第74回:便通調整
食事や薬で個別に工夫
年をとると一般に便秘しやすくなります。特に脳卒中を起こした人はその頻度が高まり、おなかが張って痛んだり、気分不良のためリハビリも進みません。
脳卒中の患者さんや高齢者の便秘は、身体のまひや運動不足のために腹筋や腸の働きが弱まったり、水分摂取量や食事量の低下、便意の低下が原因で起こります。2〜3日に1度は便通があるように、
(1) 早期リハビリで腹筋や腸の動きを刺激する
(2) 1日2000ml以上の水分をとる
(3) イモ、コンニャク、豆類、野菜など繊維の多い食物をとる
などの注意が重要です。早朝に冷水を飲むことも胃腸を刺激して動きを良くしてくれます。食後に必ずトイレに向かい、排便を習慣づけることも良い方法です。

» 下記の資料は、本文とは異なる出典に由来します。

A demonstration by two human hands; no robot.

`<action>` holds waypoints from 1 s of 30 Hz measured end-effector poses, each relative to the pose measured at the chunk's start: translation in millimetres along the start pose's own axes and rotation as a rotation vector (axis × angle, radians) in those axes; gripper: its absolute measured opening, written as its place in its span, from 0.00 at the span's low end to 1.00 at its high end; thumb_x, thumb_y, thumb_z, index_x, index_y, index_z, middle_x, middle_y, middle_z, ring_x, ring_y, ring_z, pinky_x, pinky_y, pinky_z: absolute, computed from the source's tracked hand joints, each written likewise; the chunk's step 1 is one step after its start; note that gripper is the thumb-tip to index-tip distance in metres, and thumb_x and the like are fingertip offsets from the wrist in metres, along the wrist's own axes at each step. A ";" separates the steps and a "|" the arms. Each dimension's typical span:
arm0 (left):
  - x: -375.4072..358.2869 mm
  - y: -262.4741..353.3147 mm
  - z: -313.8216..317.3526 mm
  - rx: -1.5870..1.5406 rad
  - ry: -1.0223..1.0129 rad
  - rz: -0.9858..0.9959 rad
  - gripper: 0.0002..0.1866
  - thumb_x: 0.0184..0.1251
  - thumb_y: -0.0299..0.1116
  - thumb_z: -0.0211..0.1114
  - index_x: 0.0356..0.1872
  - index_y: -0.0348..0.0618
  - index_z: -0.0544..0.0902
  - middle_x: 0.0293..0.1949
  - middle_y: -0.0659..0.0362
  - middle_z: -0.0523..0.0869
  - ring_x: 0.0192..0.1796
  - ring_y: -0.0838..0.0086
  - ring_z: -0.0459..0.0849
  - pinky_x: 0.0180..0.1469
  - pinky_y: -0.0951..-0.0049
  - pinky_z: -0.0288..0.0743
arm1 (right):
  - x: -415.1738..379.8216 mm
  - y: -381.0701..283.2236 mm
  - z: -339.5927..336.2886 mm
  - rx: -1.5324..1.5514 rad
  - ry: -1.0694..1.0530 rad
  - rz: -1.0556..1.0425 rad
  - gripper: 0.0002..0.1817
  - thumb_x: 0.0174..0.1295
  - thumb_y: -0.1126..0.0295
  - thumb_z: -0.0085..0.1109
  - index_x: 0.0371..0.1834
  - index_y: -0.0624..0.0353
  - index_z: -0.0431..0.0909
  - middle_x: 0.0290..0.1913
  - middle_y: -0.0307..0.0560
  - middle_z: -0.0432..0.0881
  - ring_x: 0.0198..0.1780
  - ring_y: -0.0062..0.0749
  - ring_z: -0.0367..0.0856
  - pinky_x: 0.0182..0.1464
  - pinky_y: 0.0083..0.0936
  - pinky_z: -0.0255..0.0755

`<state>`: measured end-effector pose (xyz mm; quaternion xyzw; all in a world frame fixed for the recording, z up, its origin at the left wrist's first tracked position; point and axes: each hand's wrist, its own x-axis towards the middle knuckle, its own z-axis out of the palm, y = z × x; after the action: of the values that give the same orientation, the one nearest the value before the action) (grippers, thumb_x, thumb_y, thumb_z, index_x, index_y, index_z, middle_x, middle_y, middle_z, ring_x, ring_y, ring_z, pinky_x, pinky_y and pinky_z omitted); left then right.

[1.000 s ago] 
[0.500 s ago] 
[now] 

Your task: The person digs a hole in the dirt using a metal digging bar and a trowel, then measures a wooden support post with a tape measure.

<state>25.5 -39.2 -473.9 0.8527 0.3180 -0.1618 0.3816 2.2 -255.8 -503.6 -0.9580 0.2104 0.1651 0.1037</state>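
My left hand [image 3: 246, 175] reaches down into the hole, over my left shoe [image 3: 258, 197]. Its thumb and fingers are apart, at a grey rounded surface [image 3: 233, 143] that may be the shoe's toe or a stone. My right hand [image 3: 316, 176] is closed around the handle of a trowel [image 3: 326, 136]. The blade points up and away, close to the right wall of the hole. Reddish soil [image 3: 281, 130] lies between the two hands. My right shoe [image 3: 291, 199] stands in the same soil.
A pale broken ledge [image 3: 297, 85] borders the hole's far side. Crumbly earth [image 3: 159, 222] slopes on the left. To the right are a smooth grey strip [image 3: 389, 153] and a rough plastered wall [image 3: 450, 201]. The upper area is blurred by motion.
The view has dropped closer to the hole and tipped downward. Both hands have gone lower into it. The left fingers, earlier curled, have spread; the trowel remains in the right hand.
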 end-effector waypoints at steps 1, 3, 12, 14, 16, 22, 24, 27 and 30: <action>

しかし頑固な便秘や腹圧の弱い人なら、緩下剤の内服や浣(かん)腸が必要になることも少なくありません。ときにはがんや炎症による腸管の狭窄(さく)や抗うつ剤、鎮痛剤などの薬剤による便秘もありますので、治りにくい場合は主治医とよく相談することが大切です。
68歳のAさんは、脳卒中による重度の右片まひのため、車いすにやっと座れる程度、食事は鼻からのチューブ栄養という状態で退院しました。運動量が少なく、注入食では繊維分もとりにくいため、どうしても便秘になりがちです。

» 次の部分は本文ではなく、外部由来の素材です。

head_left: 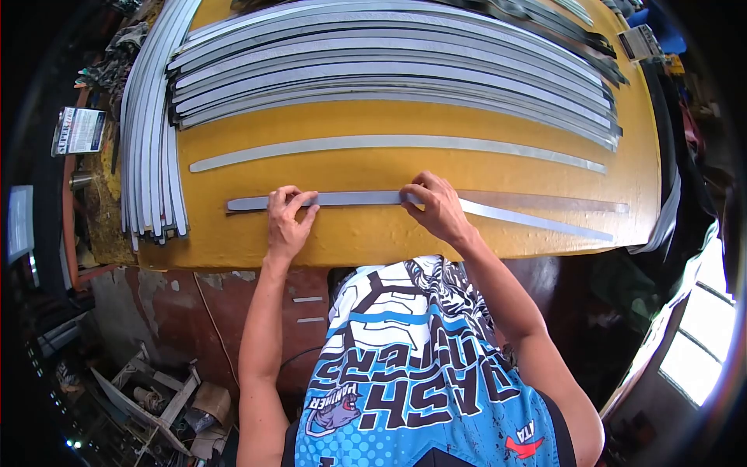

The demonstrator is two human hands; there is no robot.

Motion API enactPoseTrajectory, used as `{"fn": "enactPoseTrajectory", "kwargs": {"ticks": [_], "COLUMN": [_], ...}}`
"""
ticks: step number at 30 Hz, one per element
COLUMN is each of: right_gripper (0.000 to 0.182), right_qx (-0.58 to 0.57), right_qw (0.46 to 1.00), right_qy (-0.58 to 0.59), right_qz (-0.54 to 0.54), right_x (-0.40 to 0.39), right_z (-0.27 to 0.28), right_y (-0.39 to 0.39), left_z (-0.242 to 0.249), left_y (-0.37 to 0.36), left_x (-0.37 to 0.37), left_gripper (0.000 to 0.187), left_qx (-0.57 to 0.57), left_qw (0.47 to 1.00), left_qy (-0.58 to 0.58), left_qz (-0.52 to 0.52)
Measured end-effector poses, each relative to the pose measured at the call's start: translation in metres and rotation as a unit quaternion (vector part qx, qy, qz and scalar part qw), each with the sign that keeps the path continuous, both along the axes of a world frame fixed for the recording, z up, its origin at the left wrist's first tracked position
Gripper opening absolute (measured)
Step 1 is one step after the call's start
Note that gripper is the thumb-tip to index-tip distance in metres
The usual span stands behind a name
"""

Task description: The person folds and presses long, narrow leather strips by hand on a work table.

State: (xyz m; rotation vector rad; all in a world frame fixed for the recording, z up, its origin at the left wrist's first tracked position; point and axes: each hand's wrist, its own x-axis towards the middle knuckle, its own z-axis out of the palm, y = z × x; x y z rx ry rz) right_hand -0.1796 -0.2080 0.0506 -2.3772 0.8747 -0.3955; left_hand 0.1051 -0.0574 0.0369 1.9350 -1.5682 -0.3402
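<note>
A long light-grey strip lies across the yellow table in front of me, over a darker brownish strip. Its left part runs along that strip; past my right hand, its right end angles away toward the table's front edge. Near the left end, my left hand is closed in a pinch on the grey strip, thumb and fingers at its edges. Further right, my right hand pinches the same strip from above, its fingertips partly hidden. Beyond both hands lies another single pale strip, apart from them.
A wide stack of grey strips covers the back of the yellow table. More strips lie lengthwise along the left side, some overhanging the front edge. A labelled box is at far left. A wooden frame stands on the floor.
</note>
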Motion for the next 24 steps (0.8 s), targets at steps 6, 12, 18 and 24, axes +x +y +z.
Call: {"fn": "enactPoseTrajectory", "kwargs": {"ticks": [6,12,18,24], "right_gripper": [0.020,0.022,0.023,0.023], "right_qx": [-0.008,-0.017,-0.013,-0.012], "right_qw": [1.000,1.000,1.000,1.000], "right_qy": [-0.001,-0.009,-0.008,-0.013], "right_qz": [-0.002,0.000,-0.002,-0.002], "right_x": [-0.0006,0.0000,0.0003,-0.0003], "right_z": [-0.0018,-0.0018,-0.0014,-0.0027], "right_y": [-0.0003,-0.0003,-0.0008,-0.0009], "left_z": [0.0016,0.0017,0.0010,0.0018], "left_y": [-0.0005,-0.0003,-0.0004,-0.0002], "left_x": [-0.0008,-0.0008,-0.0010,-0.0021], "left_gripper": [0.025,0.026,0.026,0.026], "left_qx": [0.000,-0.002,0.003,0.007], "left_qw": [1.000,1.000,1.000,1.000], "left_qy": [0.001,0.001,0.000,-0.005], "left_qz": [0.001,0.002,0.003,0.003]}}
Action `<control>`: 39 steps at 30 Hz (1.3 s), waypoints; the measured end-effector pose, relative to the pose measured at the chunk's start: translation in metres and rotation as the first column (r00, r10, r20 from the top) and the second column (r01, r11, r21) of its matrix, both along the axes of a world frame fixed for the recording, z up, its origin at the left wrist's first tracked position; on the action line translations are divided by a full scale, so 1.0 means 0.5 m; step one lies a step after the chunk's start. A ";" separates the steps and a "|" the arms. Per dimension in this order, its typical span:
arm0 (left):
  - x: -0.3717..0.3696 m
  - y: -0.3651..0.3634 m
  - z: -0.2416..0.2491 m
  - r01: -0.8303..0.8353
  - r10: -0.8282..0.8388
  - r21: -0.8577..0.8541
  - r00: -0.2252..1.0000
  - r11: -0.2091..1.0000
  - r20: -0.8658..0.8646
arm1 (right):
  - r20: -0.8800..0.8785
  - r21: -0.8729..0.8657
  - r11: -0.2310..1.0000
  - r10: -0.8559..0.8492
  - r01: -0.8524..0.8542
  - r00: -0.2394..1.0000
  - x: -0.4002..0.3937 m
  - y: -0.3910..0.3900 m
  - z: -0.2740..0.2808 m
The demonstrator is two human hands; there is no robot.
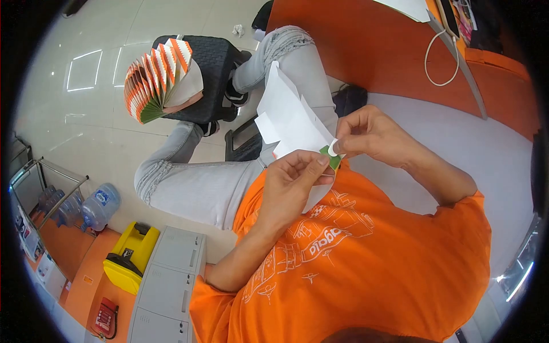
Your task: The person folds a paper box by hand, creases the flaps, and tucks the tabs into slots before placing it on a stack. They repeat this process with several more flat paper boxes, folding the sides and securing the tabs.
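Two hands – left hand, right hand; one white paper sheet; one folded paper fan, far left; one yellow case, near left.

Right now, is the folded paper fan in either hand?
No. The folded paper fan lies on the black chair, while both hands pinch the white paper.

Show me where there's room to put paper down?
The orange tabletop is bare between the knee and the white cable. The floor left of the paper fan is free. Crowded: the lap, left hand and right hand pinching paper.
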State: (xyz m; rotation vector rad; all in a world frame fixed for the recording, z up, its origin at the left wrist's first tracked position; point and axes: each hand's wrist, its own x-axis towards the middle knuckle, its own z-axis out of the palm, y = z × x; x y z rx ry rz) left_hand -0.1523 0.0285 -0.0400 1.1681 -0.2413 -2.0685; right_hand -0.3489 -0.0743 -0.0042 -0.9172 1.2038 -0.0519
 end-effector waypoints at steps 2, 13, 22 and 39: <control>-0.004 0.008 0.003 -0.030 0.030 0.017 0.999 0.999 -0.012 | -0.009 -0.033 0.999 0.013 -0.013 1.000 0.001 0.004 0.003; -0.006 0.016 0.013 -0.168 0.169 -0.063 0.985 0.984 0.014 | -0.020 -0.148 0.989 0.015 -0.018 1.000 0.020 0.008 0.016; 0.003 0.024 0.022 -0.093 0.097 -0.079 0.994 0.993 0.051 | 0.014 -0.194 0.980 0.038 -0.035 0.999 0.028 0.021 0.022; -0.006 0.029 0.017 -0.221 0.221 -0.093 0.975 0.971 -0.016 | 0.075 -0.215 0.977 0.016 0.000 0.997 0.037 0.024 0.031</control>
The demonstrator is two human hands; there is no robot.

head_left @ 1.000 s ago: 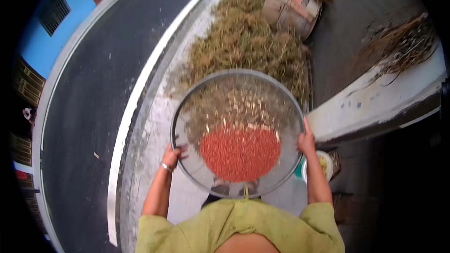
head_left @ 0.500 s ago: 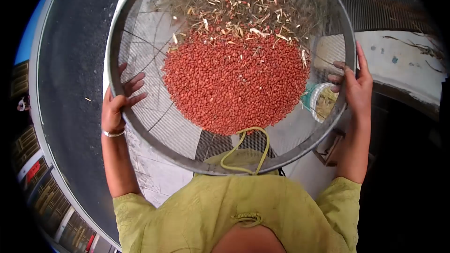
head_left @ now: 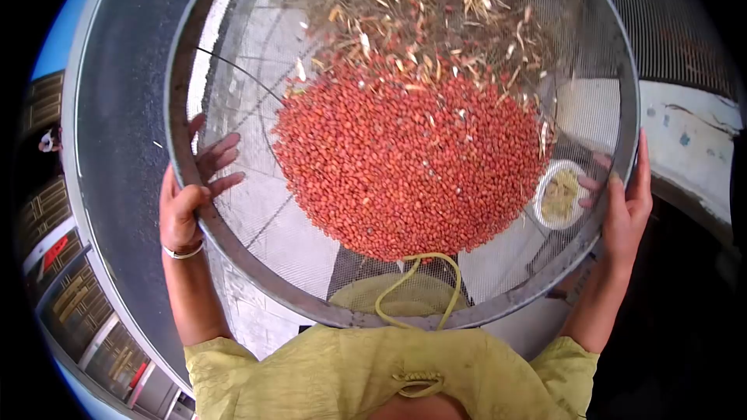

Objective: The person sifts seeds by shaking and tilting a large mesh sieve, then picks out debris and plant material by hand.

そこで介護される奥さんに、さまざまな便秘予防法を指導しました。食事ごとにベッドから車いすに移したり、体をふくときはおなかに温湿布を当てたり、マッサージをする。チューブには流動食のほかに水やお茶を1日1400ml、5回くらいに分けて入れる−などです。奥さんもいろいろ工夫されました。もっとも効果があったのは、早朝に牛乳を入れ、午前11時ごろトイレに移して座らせることだったそうです。

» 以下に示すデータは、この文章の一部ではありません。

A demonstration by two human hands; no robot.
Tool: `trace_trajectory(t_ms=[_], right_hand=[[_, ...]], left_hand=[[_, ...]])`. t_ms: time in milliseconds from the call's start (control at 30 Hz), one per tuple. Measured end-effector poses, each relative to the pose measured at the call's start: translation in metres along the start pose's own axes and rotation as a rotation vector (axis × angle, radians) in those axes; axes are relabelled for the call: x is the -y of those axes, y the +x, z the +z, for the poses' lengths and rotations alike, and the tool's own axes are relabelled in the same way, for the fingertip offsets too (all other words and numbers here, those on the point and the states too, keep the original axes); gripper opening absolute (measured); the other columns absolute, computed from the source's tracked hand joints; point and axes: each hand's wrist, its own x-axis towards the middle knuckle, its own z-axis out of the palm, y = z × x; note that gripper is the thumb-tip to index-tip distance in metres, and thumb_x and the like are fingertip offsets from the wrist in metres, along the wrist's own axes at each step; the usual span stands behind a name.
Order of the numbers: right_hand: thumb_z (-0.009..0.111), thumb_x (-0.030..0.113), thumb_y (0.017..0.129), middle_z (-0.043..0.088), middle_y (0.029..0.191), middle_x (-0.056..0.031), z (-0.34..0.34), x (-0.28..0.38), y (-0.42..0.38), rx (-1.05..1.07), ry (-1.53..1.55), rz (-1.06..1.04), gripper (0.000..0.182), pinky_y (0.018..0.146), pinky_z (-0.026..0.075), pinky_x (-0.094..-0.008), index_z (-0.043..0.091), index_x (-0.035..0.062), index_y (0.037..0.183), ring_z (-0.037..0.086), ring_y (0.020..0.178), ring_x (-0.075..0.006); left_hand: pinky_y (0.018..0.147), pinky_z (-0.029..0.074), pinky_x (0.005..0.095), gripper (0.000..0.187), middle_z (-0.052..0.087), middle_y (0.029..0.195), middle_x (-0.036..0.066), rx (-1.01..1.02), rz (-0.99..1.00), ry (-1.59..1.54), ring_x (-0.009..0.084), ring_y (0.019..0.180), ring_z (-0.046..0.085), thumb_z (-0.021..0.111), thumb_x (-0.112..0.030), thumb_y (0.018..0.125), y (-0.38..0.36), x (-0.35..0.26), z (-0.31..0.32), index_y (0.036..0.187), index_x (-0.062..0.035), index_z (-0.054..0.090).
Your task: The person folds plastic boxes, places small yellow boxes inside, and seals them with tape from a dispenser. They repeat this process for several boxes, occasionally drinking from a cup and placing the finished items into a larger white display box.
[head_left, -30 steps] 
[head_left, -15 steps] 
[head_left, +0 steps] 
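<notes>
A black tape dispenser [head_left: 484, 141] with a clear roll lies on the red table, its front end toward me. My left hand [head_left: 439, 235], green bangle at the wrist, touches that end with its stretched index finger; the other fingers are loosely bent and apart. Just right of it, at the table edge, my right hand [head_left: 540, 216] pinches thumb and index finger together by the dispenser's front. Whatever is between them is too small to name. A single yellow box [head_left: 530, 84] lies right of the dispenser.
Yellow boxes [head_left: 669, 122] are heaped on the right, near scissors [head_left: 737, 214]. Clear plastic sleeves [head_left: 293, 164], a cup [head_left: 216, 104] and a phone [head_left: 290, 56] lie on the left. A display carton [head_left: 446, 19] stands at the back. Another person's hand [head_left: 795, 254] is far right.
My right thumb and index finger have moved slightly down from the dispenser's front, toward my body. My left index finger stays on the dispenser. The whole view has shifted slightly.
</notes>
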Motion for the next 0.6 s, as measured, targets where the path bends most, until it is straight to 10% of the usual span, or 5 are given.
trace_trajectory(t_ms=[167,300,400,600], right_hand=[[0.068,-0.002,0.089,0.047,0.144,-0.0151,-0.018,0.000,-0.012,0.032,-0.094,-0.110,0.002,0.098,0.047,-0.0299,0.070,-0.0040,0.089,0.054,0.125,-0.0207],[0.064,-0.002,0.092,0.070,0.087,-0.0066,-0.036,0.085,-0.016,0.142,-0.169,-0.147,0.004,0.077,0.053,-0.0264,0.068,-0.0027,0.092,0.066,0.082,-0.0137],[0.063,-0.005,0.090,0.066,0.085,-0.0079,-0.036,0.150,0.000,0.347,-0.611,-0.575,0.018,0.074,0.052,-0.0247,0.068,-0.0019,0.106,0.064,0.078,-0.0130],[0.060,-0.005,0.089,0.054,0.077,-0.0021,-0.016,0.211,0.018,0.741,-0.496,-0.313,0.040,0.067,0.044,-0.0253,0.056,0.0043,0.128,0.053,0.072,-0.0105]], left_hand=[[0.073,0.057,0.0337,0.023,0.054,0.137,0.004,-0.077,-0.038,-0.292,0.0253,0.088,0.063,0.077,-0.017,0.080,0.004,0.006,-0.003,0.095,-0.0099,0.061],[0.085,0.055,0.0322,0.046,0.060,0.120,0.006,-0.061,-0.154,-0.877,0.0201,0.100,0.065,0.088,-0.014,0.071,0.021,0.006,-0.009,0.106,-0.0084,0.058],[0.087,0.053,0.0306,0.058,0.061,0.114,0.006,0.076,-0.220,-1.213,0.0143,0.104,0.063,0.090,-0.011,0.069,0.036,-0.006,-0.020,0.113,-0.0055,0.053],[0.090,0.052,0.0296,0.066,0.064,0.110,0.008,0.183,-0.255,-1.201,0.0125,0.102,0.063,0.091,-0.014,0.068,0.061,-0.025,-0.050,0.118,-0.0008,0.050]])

42歳のSさんは交通事故で腰から下が完全なまひになりました。十分なリハビリと住宅改造によって、車いすを使いながらも日常生活は自立し、会社の社長としての仕事を今も切り盛りしています。排尿は時間を決めて自己導尿を行い、排便は緩下剤を使って自分で浣腸をしたりしています。しかし便が緩すぎると、移乗などでおなかに力を入れるときに便がもれる(便失禁)ので、固さの調整も大事です。
便秘、便失禁のコントロールは、日常生活やリハビリ上欠かせません。運動と水分、繊維食と適切な緩下剤をキーワードに、各人にあった工夫が大切です。